Google Groups no longer supports new Usenet posts or subscriptions. Historical content remains viewable.
Dismiss

FOR ALL INDEXED COLUMNS SIZE 254

657 views
Skip to first unread message

Mladen Gogala

unread,
Sep 12, 2011, 5:15:21 PM9/12/11
to
I have frequently used the method_opt from the title to analyze my tables
and have been castigated for it with amazing regularity. I still don't
quite understand why is that method bad. My logic is quite simple:
The main decision that an optimizer has to make about the particular
column condition is whether to use index to resolve it or not. That
decision is based on the column statistics, as well as the the index
statistics. The things that influence the decision are the condition
itself, the existence of the histograms which helps to estimate the
number of rows that need to be read, the clustering factor which will
help estimate the number of blocks to read, the values from SYS.AUX_STAT$
to estimate the I/O cost and the statistics from the table itself. There
are two possible decisions that optimizer can make with respect to the
column: whether to use an index or not.
There is no decision to be made if the index is not there, except with
respect to join method, whether to use sort or hash. That means that
using "for all indexed columns size 254" actually makes a lot of sense
and it doesn't waste as much space as "FOR ALL COLUMNS SIZE 254". There
is an option "FOR ALL COLUMNS SIZE SKEWONLY" which would be nice, except
that I have no idea of the histogram size.
This method_opt was called "a bane":
http://structureddata.org/2008/10/14/dbms_stats-method_opt-and-for-all-
indexed-columns/

So, why is this a bane? The explanation on the page is less than clear.




--
http://mgogala.byethost5.com

Mladen Gogala

unread,
Sep 12, 2011, 6:32:39 PM9/12/11
to
On Mon, 12 Sep 2011 21:15:21 +0000, Mladen Gogala wrote:


> So, why is this a bane?

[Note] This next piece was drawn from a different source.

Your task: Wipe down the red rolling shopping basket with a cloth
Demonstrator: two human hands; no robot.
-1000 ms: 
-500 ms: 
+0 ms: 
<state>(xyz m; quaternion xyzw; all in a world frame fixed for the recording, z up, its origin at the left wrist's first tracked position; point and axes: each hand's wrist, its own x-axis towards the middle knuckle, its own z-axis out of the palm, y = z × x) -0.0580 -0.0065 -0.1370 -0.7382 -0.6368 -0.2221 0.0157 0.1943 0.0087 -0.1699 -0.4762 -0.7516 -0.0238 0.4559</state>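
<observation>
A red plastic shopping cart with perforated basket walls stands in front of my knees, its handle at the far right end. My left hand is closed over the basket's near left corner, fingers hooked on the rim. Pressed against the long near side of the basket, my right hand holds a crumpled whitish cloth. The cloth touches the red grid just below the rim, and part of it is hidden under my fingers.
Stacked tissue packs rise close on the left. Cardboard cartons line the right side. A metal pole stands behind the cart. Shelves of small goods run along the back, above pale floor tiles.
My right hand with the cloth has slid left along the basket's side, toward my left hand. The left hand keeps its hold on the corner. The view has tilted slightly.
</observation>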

The explanation on the page is less than clear.
>

BTW, there is something extremely stupid about this method: it collects
histograms even for the the single column primary and unique keys, which
is completely pointless because the distribution is given by the very
definition of the primary/unique key:


SQL> begin
2 dbms_stats.gather_schema_stats(
3 ownname=>'SCOTT',
4 method_opt => 'FOR TABLE FOR ALL INDEXED COLUMNS SIZE 254',
5 estimate_percent => NULL,
6 cascade => true);
7 end;
8 /

PL/SQL procedure successfully completed.


SQL> select table_name,column_name,count(*)
2 from dba_histograms
3 where owner='SCOTT'
4 group by table_name,column_name;

TABLE_NAME COLUMN_NAME COUNT(*)
------------------------------ -------------------- ----------
DEPT DEPTNO 4
EMP EMPNO 14

Those histograms are completely unnecessary. Fortunately, there is a
method called SET_TABLE_PREFS which can do something like this:

SQL> begin
2 dbms_stats.set_table_prefs(
3 ownname=>'SCOTT',
4 tabname => 'EMP',
5 pname => 'METHOD_OPT',
6 pvalue => 'FOR ALL COLUMNS SIZE 1');
7 end;
8 /

That tells the DBMS_STATS not to collect histograms for any of the
columns of the table EMP:

SQL> exec dbms_stats.delete_schema_stats(ownname=>'SCOTT');

PL/SQL procedure successfully completed.

Elapsed: 00:00:00.13

SQL> begin
2 dbms_stats.gather_schema_stats(
3 ownname=>'SCOTT',
4 cascade => true);
5 end;
6 /

PL/SQL procedure successfully completed.

Elapsed: 00:00:01.65
SQL> select table_name,column_name,count(*)
2 from dba_histograms
3 where owner='SCOTT'
4 group by table_name,column_name;

TABLE_NAME COLUMN_NAME COUNT(*)
------------------------------ -------------------- ----------
EMP ENAME 2
EMP SAL 2
EMP DEPTNO 2
DEPT DEPTNO 4
EMP COMM 2
EMP JOB 2
EMP EMPNO 2
EMP MGR 2
EMP HIREDATE 2

9 rows selected.

Now all columns have histograms with size 2, which means that only
minimum and maximum is collected. Observe that there is still a histogram
of size 4 for the DEPTNO column. There should be an automatic preference
not to gather histograms for the single column primary/unique keys.
--
http://mgogala.byethost5.com

Charles Hooper

unread,
Sep 12, 2011, 6:45:27 PM9/12/11
to
On Sep 12, 5:15 pm, Mladen Gogala <gogala.mla...@gmail.com> wrote:
(snip)
> So, why is this a bane? The explanation on the page is less than clear.

Mladen,

I took a look at the link that you provided and found the following
comment:
http://structureddata.org/2008/10/14/dbms_stats-method_opt-and-for-all-indexed-columns/#comment-304
"Wolfgang Breitling on December 3, 2008 at 12:57 am
In response to Mladen:
“The columns that really do need histograms, where it really does
matter, are the indexed columns. Those are the only columns where the
optimizer can choose the access path.”
That is a common misconception: that histograms only matter for
indexed columns. Choosing an access method ( index or tablescan ) for
a row source is only part of the task of the CBO when putting together
an access plan. Other, at least equally important, tasks are the types
and especially order of joins – unless none of your sql contain joins.
And it is there where column selectivities, derived from column
statistics, play a crucial role. If you deprive the optimizer of this
vital information it is bound to produce suboptimal, even very bad
plans. If you have not yet encountered that count yourself lucky."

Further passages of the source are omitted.